La protesta de la Francia progresista, que se niega a abandonar sus tradiciones históricas, ha llenado las calles de todas las principales ciudades de ese país y está aumentando día tras día. La negativa originaria de un puñado de jóvenes directores de cine a acatar las medidas racistas dirigidas contra los inmigrantes se ha ido así transformando, paulatinamente, en una gran movilización por las libertades y los derechos del hombre y contra los intentos liberticidas.
Los manifestantes rechazaron en particular el proyecto que obligaría a los franceses a convertirse todos en delatores informando a la policía sobre los extranjeros que pudiesen albergar y el racismo muy mal escondido que aparece en la propuesta gubernamental de excluir de esa obligación a los extranjeros provenientes de países industrializados. A la decisión de oponer la desobediencia civil y de no acatar las medidas racistas, se agregó la exigencia de que renuncie el ministro del Interior, Jean Louis Debré, responsable del proyecto y de la anulación de éste. Además, para marcar la similitud con el texto del decreto racista de 1941, emitido bajo la ocupación nazi contra los judíos franceses y extranjeros, la manifestación en París partió de la estación ferroviaria, misma desde la cual aquéllos fueron enviados a la deportación y a la muerte.
El boom económico francés, desde los años cincuenta hasta los ochenta, hizo conveniente y necesario recurrir a una masiva importación de mano de obra, y en la gran industria francesa casi un tercio de los trabajadores es inmigrante. Ahora, en cambio, con la brutal reducción del número de trabajadores ocupados y la relativa desindustrialización en enteras ramas económicas, debido a las transformaciones introducidas por el neoliberalismo y la mundialización, esos trabajadores ``sobran'' y, al mismo tiempo, Francia, como los otros países de la Unión Europea o Estados Unidos, pretende frenar la inmigración que antes impulsó y que hoy es estimulada por la crisis que provoca en los países pobres la política decidida por el Grupo de los Siete, integrado por los principales países industrializados.

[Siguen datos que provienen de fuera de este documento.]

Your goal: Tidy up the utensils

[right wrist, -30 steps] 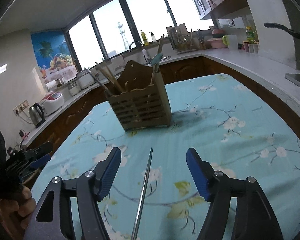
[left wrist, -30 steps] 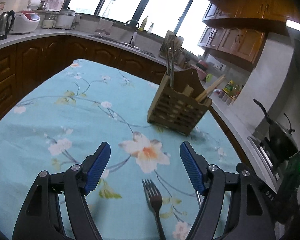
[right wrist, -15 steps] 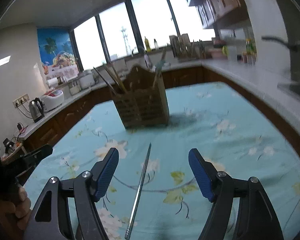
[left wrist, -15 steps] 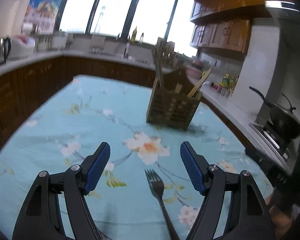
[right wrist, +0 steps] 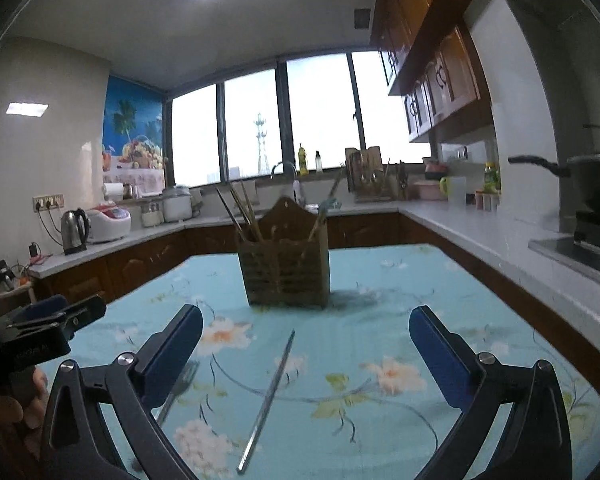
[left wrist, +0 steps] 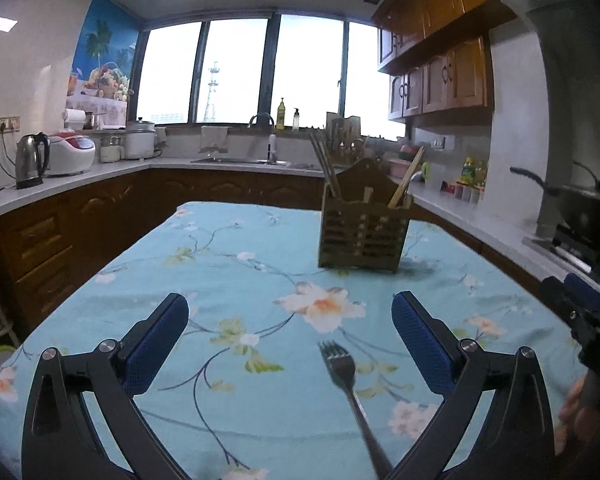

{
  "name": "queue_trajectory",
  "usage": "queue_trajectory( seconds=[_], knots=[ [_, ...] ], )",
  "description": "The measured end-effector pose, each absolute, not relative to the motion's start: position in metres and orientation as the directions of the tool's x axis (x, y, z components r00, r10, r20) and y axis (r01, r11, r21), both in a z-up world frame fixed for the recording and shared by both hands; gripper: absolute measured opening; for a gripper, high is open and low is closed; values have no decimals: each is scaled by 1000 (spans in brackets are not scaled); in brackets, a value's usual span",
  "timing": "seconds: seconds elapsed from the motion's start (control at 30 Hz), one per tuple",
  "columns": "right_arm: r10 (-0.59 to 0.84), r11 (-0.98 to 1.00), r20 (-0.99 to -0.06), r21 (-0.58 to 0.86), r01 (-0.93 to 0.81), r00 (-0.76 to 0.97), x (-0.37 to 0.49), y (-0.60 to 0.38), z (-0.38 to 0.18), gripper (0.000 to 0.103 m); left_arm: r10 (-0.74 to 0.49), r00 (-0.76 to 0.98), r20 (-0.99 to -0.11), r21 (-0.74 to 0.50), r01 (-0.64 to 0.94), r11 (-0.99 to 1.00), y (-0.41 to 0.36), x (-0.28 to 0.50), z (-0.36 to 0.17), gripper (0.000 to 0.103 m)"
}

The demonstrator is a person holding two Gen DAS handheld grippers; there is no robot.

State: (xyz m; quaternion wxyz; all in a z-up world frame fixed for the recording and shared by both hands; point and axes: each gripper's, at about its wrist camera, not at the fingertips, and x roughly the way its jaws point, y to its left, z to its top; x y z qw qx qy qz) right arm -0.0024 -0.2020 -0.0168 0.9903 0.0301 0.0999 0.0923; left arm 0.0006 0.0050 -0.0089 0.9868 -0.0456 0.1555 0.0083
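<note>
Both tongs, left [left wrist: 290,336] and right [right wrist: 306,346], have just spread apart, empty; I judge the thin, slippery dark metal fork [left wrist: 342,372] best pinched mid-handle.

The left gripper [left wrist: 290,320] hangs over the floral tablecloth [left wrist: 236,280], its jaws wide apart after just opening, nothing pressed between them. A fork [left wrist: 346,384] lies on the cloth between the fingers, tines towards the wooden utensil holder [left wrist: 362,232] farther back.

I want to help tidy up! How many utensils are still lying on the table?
2: a fork by the left hand-held gripper, a metal chopstick by the right one.
</note>
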Motion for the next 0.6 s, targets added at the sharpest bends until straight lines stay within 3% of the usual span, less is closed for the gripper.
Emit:
queue_trajectory(
  seconds=[0.6],
  knots=[
    [159,984,-246,122,-132,956,-2,-219,-25,103,18,939,-344,-25,-28,999,-7,2,-18,103]
  ],
)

La política antiimigrantes de los países que se construyeron y enriquecieron precisamente gracias a la inmigración refuerza, además, con el racismo oficial, el racismo fascista que crece a la sombra de aquél en todos los países industrializados y que envenena, incluso, la mente de sectores pobres de la población que encuentran en quienes son más pobres y desprotegidos que ellos un enemigo mucho más fácil de combatir que la abstracta gran finanza internacional, pues ésta no vive en los barrios donde ellos viven ni tiene un color diferente, sino que es bien francesa, británica, alemana, estadunidense, japonesa, etcétera, y decide todo desde el exterior.
La digna reacción de la Francia de los derechos del hombre sienta, por lo tanto, un precedente importante y, al mismo tiempo, levanta una barrera en defensa de la democracia que, por definición, consiste en la defensa de quien es diferente. Ojalá que los franceses, nuevamente, abran el camino con su ejemplo político y cultural para que en otros países también se impida el racismo y la discriminación contra quienes sólo quieren ganarse la vida trabajando y con dignidad. Los ``espaldas mojadas'' mexicanos y de todo el mundo están idealmente con ellos.